Со скоростью, странной для такой махины, чудовище развернулось к новому врагу, сразу же забыв про остальных. Горящие глаза следили за каждым движением Шона, и казалось, из них вырываются лучи, способные испепелять.

- Назад! - заорал тот близнецам.

Один немедленно выполнил приказ, вкторой же замешкался, выбирая цель пёоудобнее. И тут же рядом взметнулся бурунчик пеыли, вытянулся, как будто под сслоем песка полз кто-то живой и длинный, а потом, рванувшись верх, ударил под колени, отчего солдат упал и даже кувыркнулся несколько раз, оказавшись прямо у ног чудовища. Увенчанная огромным шипом-шпорой ступня поднялась и опустилась, дробя кости, вдавливая в землю... Предсмертный хрип утонул в реве ветра.

Уля даже всхлипнуть не смела.
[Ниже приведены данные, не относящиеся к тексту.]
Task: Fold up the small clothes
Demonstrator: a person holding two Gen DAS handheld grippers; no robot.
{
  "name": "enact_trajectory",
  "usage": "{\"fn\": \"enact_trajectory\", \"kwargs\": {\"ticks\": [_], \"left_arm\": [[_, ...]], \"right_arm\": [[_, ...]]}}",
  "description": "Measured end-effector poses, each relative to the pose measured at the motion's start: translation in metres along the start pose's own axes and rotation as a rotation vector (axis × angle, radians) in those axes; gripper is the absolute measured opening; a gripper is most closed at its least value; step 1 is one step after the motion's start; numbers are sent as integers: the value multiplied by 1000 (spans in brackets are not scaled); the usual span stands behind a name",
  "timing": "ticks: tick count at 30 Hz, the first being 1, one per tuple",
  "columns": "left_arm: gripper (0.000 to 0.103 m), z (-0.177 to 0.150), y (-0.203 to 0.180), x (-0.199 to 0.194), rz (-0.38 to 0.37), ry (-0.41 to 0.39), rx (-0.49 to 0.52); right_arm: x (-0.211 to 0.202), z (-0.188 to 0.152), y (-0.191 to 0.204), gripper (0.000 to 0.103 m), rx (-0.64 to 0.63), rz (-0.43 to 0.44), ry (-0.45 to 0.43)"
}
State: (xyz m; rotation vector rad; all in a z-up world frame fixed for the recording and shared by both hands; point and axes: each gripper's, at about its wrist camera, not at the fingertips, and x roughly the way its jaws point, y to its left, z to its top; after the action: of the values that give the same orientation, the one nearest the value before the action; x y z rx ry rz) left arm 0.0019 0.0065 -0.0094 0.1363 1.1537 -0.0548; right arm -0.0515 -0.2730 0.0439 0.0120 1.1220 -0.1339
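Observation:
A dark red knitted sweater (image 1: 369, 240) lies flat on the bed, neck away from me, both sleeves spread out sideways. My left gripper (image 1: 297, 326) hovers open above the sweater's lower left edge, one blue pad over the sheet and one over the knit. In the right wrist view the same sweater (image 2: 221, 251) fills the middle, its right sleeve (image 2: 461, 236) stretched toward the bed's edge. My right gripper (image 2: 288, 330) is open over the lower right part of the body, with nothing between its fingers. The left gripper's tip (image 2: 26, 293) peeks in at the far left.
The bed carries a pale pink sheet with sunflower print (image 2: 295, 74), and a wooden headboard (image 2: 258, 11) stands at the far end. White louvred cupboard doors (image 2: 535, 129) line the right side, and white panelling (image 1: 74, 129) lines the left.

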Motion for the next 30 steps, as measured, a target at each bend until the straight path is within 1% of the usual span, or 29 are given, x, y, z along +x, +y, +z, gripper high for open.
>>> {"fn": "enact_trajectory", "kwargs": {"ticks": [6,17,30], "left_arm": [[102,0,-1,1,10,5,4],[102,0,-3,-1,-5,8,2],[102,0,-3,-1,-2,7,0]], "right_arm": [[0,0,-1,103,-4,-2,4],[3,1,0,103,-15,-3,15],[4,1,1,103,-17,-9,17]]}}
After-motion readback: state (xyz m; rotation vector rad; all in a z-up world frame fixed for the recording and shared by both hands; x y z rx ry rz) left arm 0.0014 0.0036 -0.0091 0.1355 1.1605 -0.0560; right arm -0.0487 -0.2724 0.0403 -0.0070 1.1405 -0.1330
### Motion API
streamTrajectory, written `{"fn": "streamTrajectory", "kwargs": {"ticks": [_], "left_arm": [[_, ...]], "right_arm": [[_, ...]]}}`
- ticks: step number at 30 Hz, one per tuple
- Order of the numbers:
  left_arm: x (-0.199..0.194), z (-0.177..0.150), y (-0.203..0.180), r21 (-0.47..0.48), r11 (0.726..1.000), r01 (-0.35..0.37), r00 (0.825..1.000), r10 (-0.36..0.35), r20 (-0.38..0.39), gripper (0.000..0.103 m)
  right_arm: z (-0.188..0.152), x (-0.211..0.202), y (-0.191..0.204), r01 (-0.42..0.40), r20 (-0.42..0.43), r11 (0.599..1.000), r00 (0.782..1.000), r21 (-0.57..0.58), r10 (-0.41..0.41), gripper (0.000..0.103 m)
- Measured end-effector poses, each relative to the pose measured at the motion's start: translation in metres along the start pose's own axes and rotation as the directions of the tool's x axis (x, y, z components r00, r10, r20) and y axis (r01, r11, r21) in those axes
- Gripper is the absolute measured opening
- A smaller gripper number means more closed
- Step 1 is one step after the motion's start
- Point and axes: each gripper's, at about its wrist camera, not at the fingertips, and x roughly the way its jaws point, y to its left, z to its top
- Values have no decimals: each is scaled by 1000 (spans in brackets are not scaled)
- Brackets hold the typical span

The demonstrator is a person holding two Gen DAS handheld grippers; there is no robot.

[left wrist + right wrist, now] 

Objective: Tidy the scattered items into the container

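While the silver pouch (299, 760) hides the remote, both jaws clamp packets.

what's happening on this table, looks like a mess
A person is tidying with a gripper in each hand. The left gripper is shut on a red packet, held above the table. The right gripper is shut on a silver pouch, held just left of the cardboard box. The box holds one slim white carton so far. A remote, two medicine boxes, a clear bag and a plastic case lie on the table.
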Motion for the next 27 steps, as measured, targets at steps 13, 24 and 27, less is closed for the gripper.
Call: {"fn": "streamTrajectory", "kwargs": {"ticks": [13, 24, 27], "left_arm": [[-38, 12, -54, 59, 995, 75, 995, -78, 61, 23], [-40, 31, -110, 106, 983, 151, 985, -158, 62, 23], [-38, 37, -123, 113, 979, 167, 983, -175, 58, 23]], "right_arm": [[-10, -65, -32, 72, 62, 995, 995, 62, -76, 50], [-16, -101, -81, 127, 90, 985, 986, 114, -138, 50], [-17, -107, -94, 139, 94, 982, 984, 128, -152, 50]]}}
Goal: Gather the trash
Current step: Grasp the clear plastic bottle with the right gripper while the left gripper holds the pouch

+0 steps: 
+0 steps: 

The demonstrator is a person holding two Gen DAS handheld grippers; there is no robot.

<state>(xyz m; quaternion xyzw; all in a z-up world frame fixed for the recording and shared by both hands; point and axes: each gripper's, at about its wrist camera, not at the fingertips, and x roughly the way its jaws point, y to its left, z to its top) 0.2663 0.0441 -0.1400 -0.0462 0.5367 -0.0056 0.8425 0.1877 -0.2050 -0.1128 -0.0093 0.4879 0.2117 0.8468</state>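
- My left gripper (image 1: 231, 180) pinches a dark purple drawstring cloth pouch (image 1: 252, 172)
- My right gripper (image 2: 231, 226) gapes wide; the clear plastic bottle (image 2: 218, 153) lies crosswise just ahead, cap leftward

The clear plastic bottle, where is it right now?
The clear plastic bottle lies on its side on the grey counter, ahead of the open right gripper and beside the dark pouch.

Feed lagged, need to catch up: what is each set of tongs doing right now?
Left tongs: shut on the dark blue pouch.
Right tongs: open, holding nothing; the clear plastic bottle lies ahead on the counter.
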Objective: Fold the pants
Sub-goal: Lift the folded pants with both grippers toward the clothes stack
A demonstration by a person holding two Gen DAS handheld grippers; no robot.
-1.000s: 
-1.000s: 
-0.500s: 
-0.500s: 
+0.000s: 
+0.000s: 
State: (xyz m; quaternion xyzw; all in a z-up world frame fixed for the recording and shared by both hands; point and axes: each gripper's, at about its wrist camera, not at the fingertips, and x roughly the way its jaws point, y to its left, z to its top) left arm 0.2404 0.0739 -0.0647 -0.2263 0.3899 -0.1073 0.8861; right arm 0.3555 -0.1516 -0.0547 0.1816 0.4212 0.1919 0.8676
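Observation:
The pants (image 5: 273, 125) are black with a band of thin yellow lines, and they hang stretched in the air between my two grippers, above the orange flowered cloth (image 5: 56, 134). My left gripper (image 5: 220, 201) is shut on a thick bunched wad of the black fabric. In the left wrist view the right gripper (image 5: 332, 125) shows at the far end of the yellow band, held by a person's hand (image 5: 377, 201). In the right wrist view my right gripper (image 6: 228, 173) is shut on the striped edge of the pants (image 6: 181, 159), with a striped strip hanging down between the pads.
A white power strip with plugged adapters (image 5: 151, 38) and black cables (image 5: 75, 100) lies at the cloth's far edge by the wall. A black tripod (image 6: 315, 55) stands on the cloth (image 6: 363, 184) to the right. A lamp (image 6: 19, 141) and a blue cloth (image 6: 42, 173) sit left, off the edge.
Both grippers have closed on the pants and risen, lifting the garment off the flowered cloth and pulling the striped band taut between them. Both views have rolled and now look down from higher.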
Прижалась к верблюду и замерла, не в силах отвести взгляда от происходящей бойни. На огромный движущийся скелет. На кровавое пятно, которое уже начал засыпать песок, на кричащего Яна или Юна, на мчащегося на врага Шона... И на огромную тень, что поднималась за спиной чудовища.

Она не могла принадлежать существу, обитающему на земле. Но и тот, кто буйствовал в сердце песчаной бури - тоже.

Напоминающий плеть хвост лупил по покрытой зеленоватой чешуей бокам, а из пасти вырывался громовой рев. Пятипалые лапы вгрызлись в песок, как коршун в добычу, и длинная шея изогнулась, направляя ветвистые рога в спину врагу. Уля поежилась: она узнала этого зверя. Именно он помстился тогда в темноте, в ночь перед выездом.

Взмах - и костяной демон взлетает в воздух, а потом падает переломанной куклой, но только для того, чтобы встать обратно и развернуться к новому врагу. А нежданный помощник прильнул к земле, готовясь к очередному удару, но костлявые руки перехватили рога и замерли в неистовой борьбе. Казалось, их силы равны, но в поединок вмешалась третья сторона: Шон, подпрыгнув, как отскочивший от асфальта мячик, вонзил клинки в основании черепа багрового скелета.